Retype the listing exactly. Leave out the images.

SUPPLIED DATA section start

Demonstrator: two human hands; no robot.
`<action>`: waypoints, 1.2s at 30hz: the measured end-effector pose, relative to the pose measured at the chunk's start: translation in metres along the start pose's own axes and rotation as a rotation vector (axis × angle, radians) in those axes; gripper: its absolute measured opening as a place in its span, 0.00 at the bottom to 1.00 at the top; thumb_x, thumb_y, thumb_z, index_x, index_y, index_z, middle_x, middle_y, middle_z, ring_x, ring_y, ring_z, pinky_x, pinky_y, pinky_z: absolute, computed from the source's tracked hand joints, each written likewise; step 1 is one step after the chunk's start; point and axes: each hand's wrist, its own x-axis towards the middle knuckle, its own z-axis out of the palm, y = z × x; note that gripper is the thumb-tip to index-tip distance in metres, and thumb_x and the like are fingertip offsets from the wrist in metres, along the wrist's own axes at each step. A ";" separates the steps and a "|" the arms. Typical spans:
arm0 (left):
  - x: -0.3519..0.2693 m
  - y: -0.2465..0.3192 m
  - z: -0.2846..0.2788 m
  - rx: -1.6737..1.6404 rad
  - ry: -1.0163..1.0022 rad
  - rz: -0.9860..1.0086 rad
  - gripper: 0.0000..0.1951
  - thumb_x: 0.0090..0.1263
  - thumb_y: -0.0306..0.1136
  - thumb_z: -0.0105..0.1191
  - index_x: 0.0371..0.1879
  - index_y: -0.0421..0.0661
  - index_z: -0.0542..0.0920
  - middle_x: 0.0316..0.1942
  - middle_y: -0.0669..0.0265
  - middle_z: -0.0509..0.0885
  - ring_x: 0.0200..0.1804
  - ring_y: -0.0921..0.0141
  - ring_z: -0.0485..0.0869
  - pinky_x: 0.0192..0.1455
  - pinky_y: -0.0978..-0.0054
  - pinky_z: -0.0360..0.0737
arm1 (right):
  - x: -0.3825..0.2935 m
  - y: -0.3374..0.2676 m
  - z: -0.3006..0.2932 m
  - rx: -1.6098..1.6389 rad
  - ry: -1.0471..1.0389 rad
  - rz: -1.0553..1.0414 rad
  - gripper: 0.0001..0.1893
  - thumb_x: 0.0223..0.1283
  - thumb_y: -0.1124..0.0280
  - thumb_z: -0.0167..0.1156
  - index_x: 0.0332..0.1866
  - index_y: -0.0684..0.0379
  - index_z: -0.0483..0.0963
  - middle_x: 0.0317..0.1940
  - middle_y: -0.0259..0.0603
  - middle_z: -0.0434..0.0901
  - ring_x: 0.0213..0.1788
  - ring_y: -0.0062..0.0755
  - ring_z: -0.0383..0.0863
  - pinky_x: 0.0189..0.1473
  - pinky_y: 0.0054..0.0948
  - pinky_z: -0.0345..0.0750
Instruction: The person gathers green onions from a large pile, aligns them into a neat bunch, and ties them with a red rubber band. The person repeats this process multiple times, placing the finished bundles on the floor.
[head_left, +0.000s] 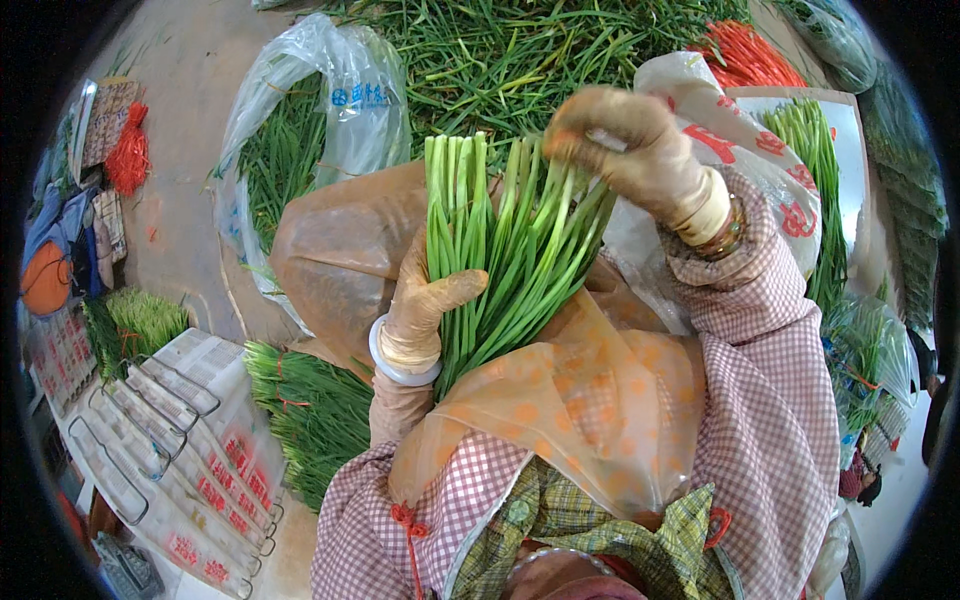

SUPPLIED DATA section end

# [RESULT OF THIS EXERCISE]
Demonstrator: two human hands; no robot.
`<action>`: waypoints, 1.2s at 30hz: the measured end-effector pose, relative to the pose measured at the chunk's start: translation in metres along the start pose's own axes and rotation as a rotation vector (axis × angle, radians) in those axes; gripper: its absolute measured opening as a place in its span, 0.00 at the bottom to 1.00 at the top; thumb_x, thumb_y, thumb_z, index_x, index_y, index_z, middle_x, middle_y, middle_z, ring_x, ring_y, ring_z, pinky_x, pinky_y, pinky_z: absolute, computed from the source's tracked hand joints, each written likewise; step 1 is one step after the chunk's start; point and axes: each hand's wrist, its own x-axis towards the middle knuckle, its own z-axis out of the palm, y = z × x; note that gripper is the thumb-tip to index-tip distance in metres, and thumb_x and the like are fingertip offsets from the wrist in metres, along the wrist's own axes at each step. A ";" separates the steps and a "|" the arms. Typical spans:
arm0 (left):
  - x: -0.3519..0.2693 m
  - y: -0.2465..0.3192 m
  - z: -0.2846..0.2788 m
  - rx: -1.6737..1.6404 rad
  - ry: -1.0163..1.0022 rad
  - rz: -0.9860..1.0086 rad
  - gripper: 0.0000..0.1951
  - thumb_x: 0.0090..0.1263
  - thumb_y: -0.0306..0.1136
  - thumb_z: -0.0105..0.1191
  - index_x: 0.0371..0.1879
  - index_y: -0.0421..0.0661
  - index_z: -0.0542..0.0920
  - middle_x: 0.0316..0.1942
  - middle_y: -0.0669..0.0265
  - middle_z: -0.0509..0.0885
  - ring_x: 0.0200..0.1804
  - ring_y: -0.0921..0.0141
  - ring_z: -0.0485..0.0869
  - pinky_x: 0.0192..0.1455
  - pinky_y: -0.0978..-0.0054
  - pinky_z: -0.0360..0.0737
arm1 (right):
  - x: -0.3825..0.2935 m
  - y: -0.3374..0.2676 m
  - z: -0.3006..0.2932 m
  - rx: -1.6098..1.6389 rad
  - ry: -1.0471..1.0389 rad
  - rz: -1.0553..1.0414 rad
  - gripper: 0.0001..0.1893
  - thumb_x: 0.0223..0.1283
  - thumb_y: -0.1124..0.0280
  - thumb_z: -0.0167..0.1156
  - index_x: 0.0332..0.1866
  - index_y: -0.0684..0.0379
  - index_z: -0.0483..0.0963
  - middle_x: 0.0317..0.1940
  - middle_y: -0.0259..0.0603
  - middle_z: -0.0434..0.0901
  - ring_x: 0.0213..0.1788
  - ring_y: -0.0062..0.0755
  - ring_z: -0.0383..0.0863
  - pinky_x: 0.0189..0.1473
  - pinky_y: 0.0054..0.0948
  - pinky_z: -0.0345..0.0750
Instruction: The person gathers green onions from a large pile, aligns them into a neat bunch, and ties them with a red rubber band. The person repeats this process multiple times, placing the finished bundles on the floor.
[head_left, +0.000s] 

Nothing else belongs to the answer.